#### WHAT TO WORK ON:
Output the complete listing. Match it exactly.

*** Begin section ***

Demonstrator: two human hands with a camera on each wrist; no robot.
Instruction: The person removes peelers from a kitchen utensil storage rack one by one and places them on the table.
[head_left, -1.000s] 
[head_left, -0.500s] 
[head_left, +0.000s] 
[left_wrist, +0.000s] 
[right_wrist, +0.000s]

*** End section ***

#### SOLUTION:
Demonstrator: two human hands with a camera on each wrist; no robot.
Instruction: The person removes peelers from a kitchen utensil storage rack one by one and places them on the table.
[head_left, -1.000s] 
[head_left, -0.500s] 
[head_left, +0.000s] 
[left_wrist, +0.000s] 
[right_wrist, +0.000s]

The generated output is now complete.